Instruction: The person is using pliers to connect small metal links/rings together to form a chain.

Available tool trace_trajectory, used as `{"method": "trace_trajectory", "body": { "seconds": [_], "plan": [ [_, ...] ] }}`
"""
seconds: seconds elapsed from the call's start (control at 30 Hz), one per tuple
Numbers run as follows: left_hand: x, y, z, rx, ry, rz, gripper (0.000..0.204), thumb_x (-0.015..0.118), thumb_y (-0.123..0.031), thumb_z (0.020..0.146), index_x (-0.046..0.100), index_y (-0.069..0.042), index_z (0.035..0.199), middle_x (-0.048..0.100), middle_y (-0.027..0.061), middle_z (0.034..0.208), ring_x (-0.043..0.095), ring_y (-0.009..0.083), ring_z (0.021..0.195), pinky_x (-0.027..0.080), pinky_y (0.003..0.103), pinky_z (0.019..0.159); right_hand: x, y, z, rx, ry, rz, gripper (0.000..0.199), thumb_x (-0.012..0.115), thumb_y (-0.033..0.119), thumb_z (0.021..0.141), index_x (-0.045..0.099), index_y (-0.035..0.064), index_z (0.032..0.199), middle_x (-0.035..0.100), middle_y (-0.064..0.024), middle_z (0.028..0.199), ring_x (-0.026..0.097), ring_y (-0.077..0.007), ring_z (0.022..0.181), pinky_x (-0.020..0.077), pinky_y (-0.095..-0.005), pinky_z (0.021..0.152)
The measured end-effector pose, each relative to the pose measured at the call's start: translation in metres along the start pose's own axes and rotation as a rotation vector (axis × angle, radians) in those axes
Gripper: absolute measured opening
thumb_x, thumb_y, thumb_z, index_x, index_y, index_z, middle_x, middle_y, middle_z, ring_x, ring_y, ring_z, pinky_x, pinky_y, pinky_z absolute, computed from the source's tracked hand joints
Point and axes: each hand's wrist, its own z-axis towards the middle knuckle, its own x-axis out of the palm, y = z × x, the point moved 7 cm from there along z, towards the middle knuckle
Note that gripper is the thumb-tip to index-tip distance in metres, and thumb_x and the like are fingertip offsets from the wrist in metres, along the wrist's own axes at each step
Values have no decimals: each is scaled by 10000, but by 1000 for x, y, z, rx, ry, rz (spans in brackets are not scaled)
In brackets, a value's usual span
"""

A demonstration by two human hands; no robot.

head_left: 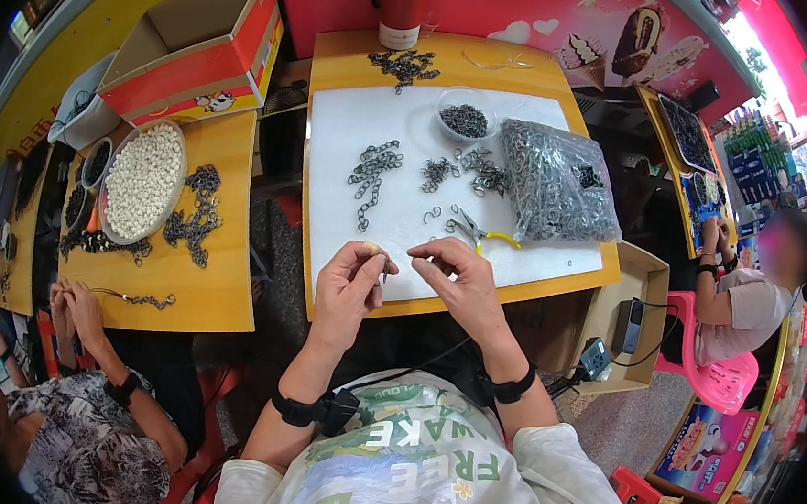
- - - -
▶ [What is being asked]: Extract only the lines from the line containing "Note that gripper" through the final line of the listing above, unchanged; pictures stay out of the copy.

▶ [Response to this task]:
Note that gripper is the thumb-tip to index-tip distance in metres, and thumb_x and the like are fingertip offsets from the wrist in metres, along the wrist's own axes at each step
Values have no decimals: each is scaled by 10000, but by 1000 for x, y, z, rx, ry, rz (spans in brackets are not scaled)
In brackets, a value's usual span
"""

A demonstration by two human hands; no robot.

head_left: 

Nothing further is required for this answer.